_Work instruction_:
Read through the data, and wherever a line holds the word "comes", write that line out.
***** Records for this task *****
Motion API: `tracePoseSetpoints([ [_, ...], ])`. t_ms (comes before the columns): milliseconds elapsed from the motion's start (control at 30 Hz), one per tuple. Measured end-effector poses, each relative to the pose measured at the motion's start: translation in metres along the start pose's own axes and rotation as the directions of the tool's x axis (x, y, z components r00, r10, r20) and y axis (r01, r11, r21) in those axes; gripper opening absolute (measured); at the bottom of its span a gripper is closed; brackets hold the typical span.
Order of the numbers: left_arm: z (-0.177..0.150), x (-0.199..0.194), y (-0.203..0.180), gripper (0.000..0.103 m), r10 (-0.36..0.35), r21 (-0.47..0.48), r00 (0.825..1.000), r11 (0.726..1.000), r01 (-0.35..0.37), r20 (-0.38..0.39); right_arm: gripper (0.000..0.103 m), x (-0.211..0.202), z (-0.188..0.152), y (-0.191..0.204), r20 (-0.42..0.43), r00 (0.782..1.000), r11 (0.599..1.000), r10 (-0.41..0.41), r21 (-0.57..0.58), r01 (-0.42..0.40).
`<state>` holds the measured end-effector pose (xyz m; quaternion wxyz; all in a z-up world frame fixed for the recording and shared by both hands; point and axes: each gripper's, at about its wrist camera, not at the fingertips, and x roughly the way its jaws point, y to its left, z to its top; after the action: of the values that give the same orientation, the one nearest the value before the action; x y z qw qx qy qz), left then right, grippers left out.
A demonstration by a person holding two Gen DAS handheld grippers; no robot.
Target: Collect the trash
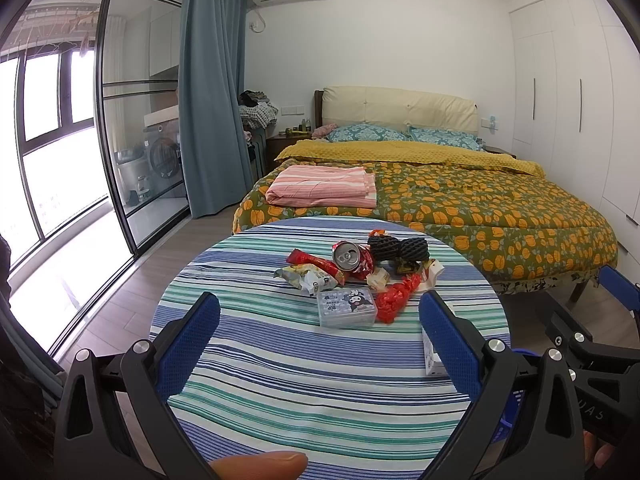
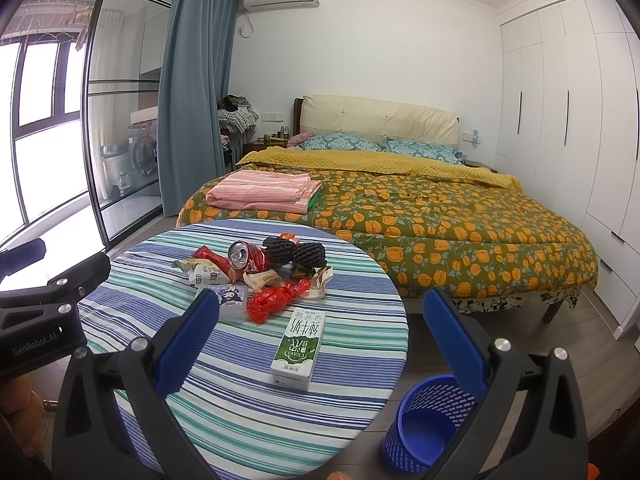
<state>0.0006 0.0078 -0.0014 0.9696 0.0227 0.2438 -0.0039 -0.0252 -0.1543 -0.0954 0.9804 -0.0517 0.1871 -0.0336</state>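
A round table with a striped cloth (image 1: pixel 280 360) (image 2: pixel 224 408) holds a pile of trash: a crushed red can (image 1: pixel 352 258) (image 2: pixel 246 257), black foam netting (image 1: pixel 398 249) (image 2: pixel 296 252), red crumpled plastic (image 1: pixel 396 300) (image 2: pixel 272 300), snack wrappers (image 1: pixel 306 276) (image 2: pixel 202 270) and a clear box with a cartoon label (image 1: pixel 347 308) (image 2: pixel 230 298). A green and white milk carton (image 2: pixel 299 348) lies nearer, its edge showing in the left wrist view (image 1: pixel 434 354). My left gripper (image 1: pixel 320 344) and right gripper (image 2: pixel 320 344) are open and empty, short of the pile.
A blue mesh bin (image 2: pixel 430 424) stands on the floor right of the table. A bed with an orange-patterned quilt (image 1: pixel 460 200) (image 2: pixel 440 216) lies behind. Glass sliding doors and a blue curtain (image 1: pixel 208 92) stand left, white wardrobes (image 2: pixel 568 120) right.
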Motion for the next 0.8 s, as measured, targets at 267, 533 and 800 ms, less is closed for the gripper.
tracePoseSetpoints([
  [267,0.0,0.0,-0.001,0.099,0.0,0.0,1.0,1.0,0.0,0.0,0.099,0.0,0.0,0.0,0.001,1.0,1.0,0.0,0.001,0.0],
  [533,-0.006,0.009,0.009,0.099,-0.107,-0.045,0.994,0.993,0.106,-0.023,0.099,-0.004,0.001,-0.002,0.006,1.0,1.0,-0.011,0.008,0.011],
  [800,-0.024,0.049,0.018,0.099,-0.128,0.016,0.984,0.991,0.131,-0.124,0.098,0.019,-0.01,-0.004,-0.031,0.999,1.0,-0.011,0.019,0.011],
])
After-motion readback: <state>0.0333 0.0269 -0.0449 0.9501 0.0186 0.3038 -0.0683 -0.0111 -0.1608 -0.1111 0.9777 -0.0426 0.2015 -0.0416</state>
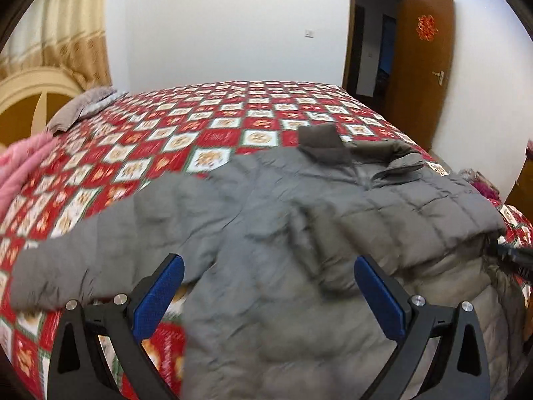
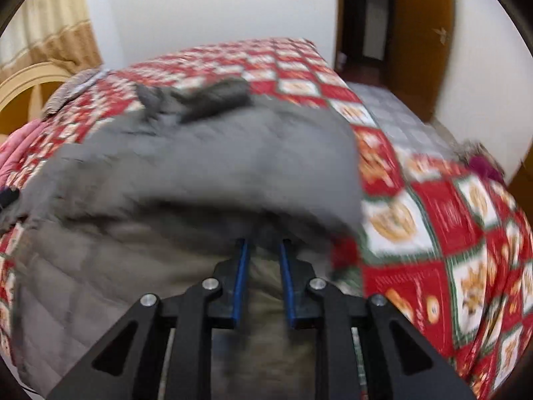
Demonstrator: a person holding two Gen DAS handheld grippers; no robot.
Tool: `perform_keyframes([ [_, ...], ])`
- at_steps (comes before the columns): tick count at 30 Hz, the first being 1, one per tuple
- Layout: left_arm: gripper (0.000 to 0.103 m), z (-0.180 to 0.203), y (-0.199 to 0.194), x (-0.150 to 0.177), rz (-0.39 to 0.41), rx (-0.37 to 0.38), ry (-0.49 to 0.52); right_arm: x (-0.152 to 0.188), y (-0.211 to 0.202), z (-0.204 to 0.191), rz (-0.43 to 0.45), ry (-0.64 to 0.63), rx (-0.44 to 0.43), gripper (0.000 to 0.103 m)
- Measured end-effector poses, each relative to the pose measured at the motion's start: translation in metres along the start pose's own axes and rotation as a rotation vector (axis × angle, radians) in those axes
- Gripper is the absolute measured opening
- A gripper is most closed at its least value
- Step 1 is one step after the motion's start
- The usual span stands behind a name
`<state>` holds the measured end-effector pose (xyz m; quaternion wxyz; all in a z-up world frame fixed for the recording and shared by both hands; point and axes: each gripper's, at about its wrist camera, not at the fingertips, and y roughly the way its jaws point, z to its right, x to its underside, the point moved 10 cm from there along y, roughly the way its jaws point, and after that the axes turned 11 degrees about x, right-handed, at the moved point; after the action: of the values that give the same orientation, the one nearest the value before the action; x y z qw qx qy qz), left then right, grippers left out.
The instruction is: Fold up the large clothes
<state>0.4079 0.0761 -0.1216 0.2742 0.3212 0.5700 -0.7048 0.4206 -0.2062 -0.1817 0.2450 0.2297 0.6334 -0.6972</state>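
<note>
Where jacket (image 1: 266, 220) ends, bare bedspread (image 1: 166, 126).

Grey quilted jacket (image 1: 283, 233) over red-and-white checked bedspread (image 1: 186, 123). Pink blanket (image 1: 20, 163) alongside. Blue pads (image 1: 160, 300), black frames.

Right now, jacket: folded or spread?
Partly folded. The grey jacket has its right side turned over its lining; its left sleeve lies spread on the bed.
</note>
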Motion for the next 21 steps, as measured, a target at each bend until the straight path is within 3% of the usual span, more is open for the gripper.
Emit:
perform_keyframes([
  [3,0.102,0.014,0.026,-0.003,-0.063,-0.034,0.048,0.013,0.008,0.031,-0.082,0.048,-0.009,0.022],
  [6,0.102,0.012,0.051,0.005,-0.150,-0.084,0.064,0.002,-0.010,0.063,-0.066,0.039,0.081,0.023],
  [8,0.102,0.009,0.062,0.005,-0.148,-0.105,0.035,-0.020,-0.027,0.068,-0.019,0.096,0.030,0.023],
  [11,0.102,0.010,0.072,0.001,-0.134,-0.111,-0.047,-0.066,-0.038,0.056,0.024,0.144,-0.025,0.025],
  [14,0.102,0.006,0.086,0.000,-0.127,-0.163,-0.107,-0.098,-0.016,0.024,-0.010,0.172,-0.067,0.025],
  [18,0.102,-0.008,0.107,0.006,-0.139,-0.250,-0.124,-0.096,0.036,-0.003,-0.074,0.263,-0.078,0.025],
  [21,0.102,-0.022,0.116,0.015,-0.139,-0.231,-0.173,-0.071,0.068,-0.009,-0.071,0.201,0.010,0.021],
])
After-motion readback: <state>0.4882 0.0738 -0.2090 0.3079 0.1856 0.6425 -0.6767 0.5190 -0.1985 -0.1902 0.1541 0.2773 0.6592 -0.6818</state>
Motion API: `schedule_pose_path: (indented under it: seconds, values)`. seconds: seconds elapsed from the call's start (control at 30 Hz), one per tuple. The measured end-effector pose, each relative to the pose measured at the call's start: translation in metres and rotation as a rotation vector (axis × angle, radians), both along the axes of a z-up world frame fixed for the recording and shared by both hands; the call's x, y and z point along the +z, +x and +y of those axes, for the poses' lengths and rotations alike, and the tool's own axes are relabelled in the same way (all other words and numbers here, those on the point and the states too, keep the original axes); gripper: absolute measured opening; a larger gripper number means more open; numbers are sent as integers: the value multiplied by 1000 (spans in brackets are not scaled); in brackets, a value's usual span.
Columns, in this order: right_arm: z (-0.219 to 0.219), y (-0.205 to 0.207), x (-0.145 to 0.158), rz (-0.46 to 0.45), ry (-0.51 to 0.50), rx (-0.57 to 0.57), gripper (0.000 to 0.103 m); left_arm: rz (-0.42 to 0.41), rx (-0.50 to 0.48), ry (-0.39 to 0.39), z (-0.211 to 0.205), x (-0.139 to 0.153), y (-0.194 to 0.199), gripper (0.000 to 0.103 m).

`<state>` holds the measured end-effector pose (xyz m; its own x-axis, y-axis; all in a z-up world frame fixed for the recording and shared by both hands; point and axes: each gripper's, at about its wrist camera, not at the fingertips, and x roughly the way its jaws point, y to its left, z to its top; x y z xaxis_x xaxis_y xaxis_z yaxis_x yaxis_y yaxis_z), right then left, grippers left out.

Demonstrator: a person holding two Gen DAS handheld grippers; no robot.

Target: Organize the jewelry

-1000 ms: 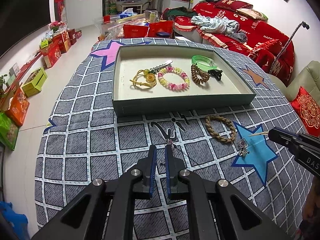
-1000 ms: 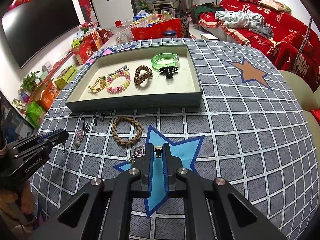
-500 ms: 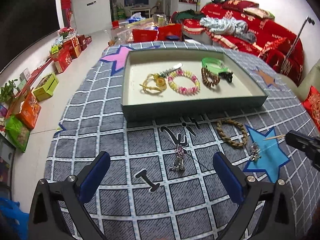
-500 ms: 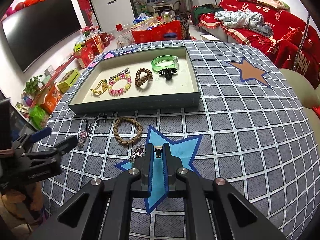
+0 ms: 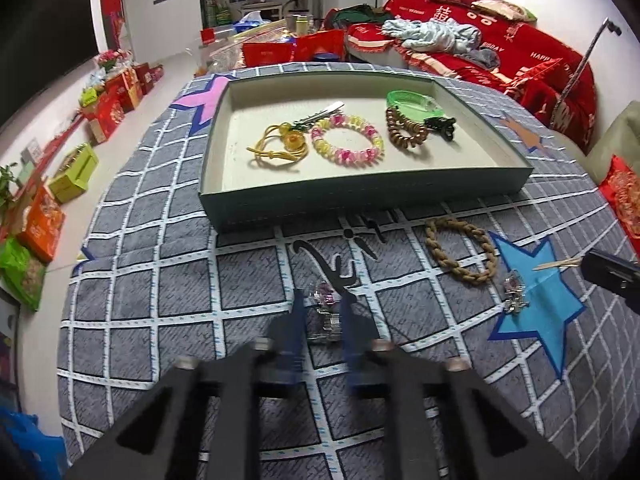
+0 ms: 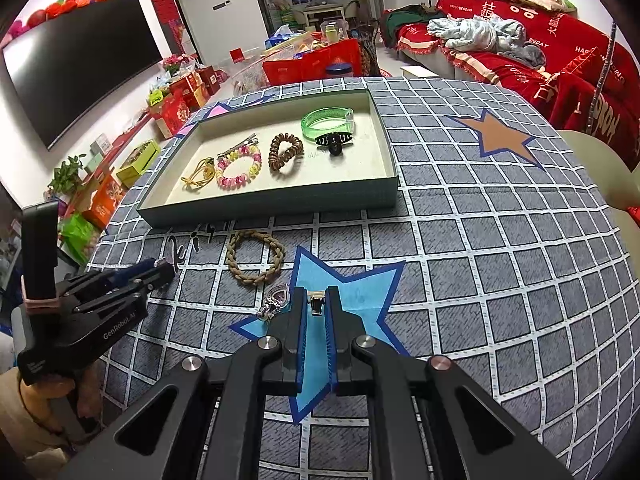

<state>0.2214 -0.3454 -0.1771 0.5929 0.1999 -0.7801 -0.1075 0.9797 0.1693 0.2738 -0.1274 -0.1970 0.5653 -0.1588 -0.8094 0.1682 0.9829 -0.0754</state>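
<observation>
Left tongs closing around a small crystal brooch on the table, lower centre of frame.
Judged light, rigid, snag-prone; grip across its body. Right tongs clenched on a small metal clip.

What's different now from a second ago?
The left gripper sprang wide open, then came down around the sparkly pink brooch on the tablecloth; its jaws are closing with the brooch between them. The right gripper stayed shut on a small clip. The tray is unchanged.
</observation>
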Motion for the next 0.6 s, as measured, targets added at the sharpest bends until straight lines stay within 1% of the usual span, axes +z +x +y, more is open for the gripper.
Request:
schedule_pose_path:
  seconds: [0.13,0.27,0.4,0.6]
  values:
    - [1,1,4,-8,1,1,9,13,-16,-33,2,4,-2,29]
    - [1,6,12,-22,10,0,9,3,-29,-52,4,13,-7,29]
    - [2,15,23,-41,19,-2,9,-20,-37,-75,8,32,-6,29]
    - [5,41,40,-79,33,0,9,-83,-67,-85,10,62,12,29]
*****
_Solution to this problem_:
Motion API: `tracePoseSetpoints([ [_, ...], ])`. t_ms (comes before the columns): milliseconds elapsed from the motion's start (control at 30 Hz), one per tuple. Measured end-effector poses, each relative to the pose measured at the motion's start: translation in metres along the start pose's own axes and rotation as the directions of the tool's x axis (x, y, z components r00, r10, r20) and y axis (r01, r11, r21) in those axes; gripper opening absolute (measured); at the bottom of its span a gripper is closed; brackets hold the typical span.
- at_steps (comes before the columns): tick count at 30 Hz, the first being 1, one per tuple

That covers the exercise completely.